Pearson Correlation Calculator
Enter two equal-length data series (X and Y) to calculate the Pearson correlation coefficient (r) and coefficient of determination (r²).
r = Σ[(xi - x̄)(yi - ȳ)] / √(Σ(xi - x̄)² · Σ(yi - ȳ)²)
What is the Pearson coefficient?
The Pearson correlation coefficient (usually written as r) measures the strength and direction of a linear relationship between two numeric variables. It ranges from -1 to +1:
- +1: perfect positive linear relationship
- 0: no linear relationship
- -1: perfect negative linear relationship
If you are doing data analysis, statistics homework, research reporting, or business analytics, Pearson’s r is one of the most common first-pass tools for understanding how two variables move together.
How this Pearson coefficient calculator works
Step 1: Mean-center each variable
The calculator computes the average of X and the average of Y. It then measures how each point deviates from its variable’s mean.
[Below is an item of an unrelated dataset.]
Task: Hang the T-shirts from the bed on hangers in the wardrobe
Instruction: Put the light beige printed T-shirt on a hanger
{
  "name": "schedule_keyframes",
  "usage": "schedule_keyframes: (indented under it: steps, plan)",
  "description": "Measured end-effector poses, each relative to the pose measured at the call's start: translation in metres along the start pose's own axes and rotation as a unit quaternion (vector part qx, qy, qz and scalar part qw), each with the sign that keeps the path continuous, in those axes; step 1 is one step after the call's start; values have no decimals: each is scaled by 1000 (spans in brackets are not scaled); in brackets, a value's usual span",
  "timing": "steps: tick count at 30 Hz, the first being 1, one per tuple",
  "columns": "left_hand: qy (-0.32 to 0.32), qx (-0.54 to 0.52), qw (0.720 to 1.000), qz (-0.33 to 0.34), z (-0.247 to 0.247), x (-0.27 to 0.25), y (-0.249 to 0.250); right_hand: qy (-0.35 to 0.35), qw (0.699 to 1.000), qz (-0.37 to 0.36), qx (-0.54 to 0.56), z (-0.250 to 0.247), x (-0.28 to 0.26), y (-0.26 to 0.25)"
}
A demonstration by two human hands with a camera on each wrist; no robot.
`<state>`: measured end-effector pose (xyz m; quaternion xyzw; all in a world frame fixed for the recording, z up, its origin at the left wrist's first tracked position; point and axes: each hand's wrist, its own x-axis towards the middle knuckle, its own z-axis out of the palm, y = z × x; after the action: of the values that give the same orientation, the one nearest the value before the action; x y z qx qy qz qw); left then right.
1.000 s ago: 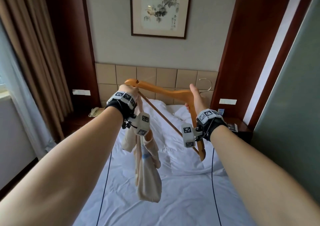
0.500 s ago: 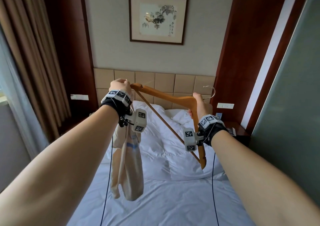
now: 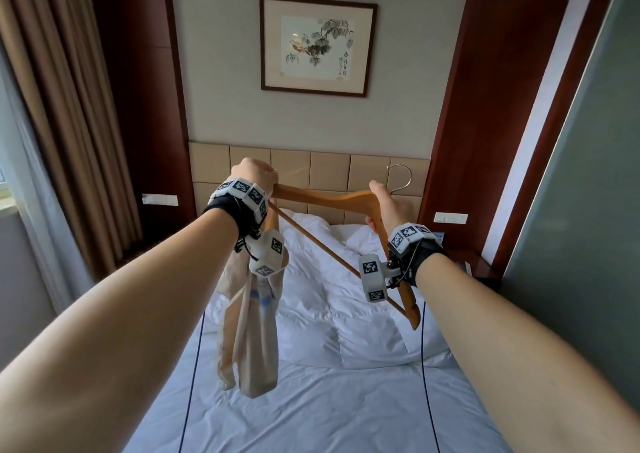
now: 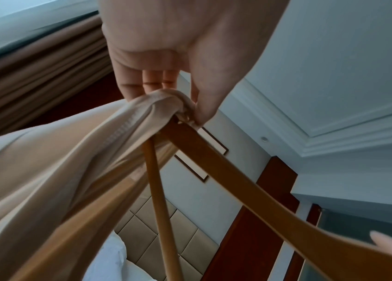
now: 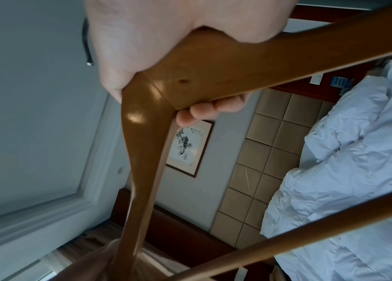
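We note a bed (image 3: 346, 400) with creased white linen, a padded tan headboard (image 3: 329, 166), dark wood panels and a framed ink painting (image 3: 317, 45); its writing is, we believe, too small to read. Our left hand (image 3: 254, 173) clutches the bunched beige T-shirt (image 3: 251, 331) against one end of the glossy wooden hanger (image 3: 332, 198). Our right hand (image 3: 384, 203) grips the hanger's centre, held above the bed.

The left hand (image 3: 254, 175) has slid over the hanger's (image 3: 332, 199) left tip. The T-shirt (image 3: 249, 328) now hangs lower and straighter, its bunching gone.
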<state>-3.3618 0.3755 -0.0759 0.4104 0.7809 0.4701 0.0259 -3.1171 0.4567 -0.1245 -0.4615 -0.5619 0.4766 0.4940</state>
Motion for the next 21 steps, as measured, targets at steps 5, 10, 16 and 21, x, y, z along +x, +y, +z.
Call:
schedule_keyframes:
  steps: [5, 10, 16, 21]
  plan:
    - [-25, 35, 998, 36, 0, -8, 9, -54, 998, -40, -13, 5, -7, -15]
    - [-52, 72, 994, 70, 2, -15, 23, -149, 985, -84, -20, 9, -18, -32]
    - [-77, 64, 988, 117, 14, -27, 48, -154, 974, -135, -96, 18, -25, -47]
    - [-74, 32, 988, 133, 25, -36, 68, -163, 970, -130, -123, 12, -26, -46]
Step 2: Compute covariance-like numerator
It multiplies each pair of deviations and sums them. If high values of X tend to occur with high values of Y, this sum is positive. If high X tends to occur with low Y, it becomes negative.
Step 3: Standardize by total spread
The numerator is divided by the geometric combination of each variable’s squared deviations. This makes the result unitless and bounded between -1 and +1.
How to interpret the result
In practice, interpretation depends on your field, sample size, and context. A common rule of thumb for the absolute value |r| is:
- 0.00–0.19: very weak
- 0.20–0.39: weak
- 0.40–0.59: moderate
- 0.60–0.79: strong
- 0.80–1.00: very strong
This calculator also reports r², the coefficient of determination, which is often read as the proportion of variance in Y linearly associated with X.
Important assumptions and caveats
1) Linear relationship
Pearson correlation captures linear association. Two variables can have a strong non-linear relationship and still show a low Pearson r.
2) Outlier sensitivity
A single extreme point can dramatically shift the coefficient. Always inspect your data visually (scatter plot) when possible.
3) Correlation is not causation
Even a high correlation does not prove that one variable causes the other. Confounding factors and reverse causality are common.
4) Variability is required
If all X values are identical (or all Y values are identical), the coefficient is undefined because there is no variation to compare.
Quick practical example
Suppose you track study time (X) and exam score (Y) for a small group. If students who study more tend to score higher in a roughly straight-line trend, Pearson r will be positive and likely moderate to high. Click Load Example to test the calculator with sample values.
Pearson vs. Spearman: when to use each
- Pearson: best for linear relationships on interval/ratio numeric data.
- Spearman: rank-based; useful for monotonic but non-linear relationships or ordinal data.
If your data is skewed, has outliers, or appears curved, Spearman’s rank correlation may be more robust.
Common input mistakes
- Different number of X and Y values
- Including text labels instead of numbers
- Using only one pair of values (you need at least two)
- Entering a constant list for one variable
FAQ
Can I use negative numbers and decimals?
Yes. The calculator supports positive/negative values, decimals, and scientific notation.
Do I need normally distributed data?
Normality matters more for significance testing and confidence intervals. For descriptive correlation alone, Pearson r can still be computed, but interpretation should be cautious if assumptions are violated.
What does r = 0 mean?
It means there is no linear association. A curved relationship may still exist.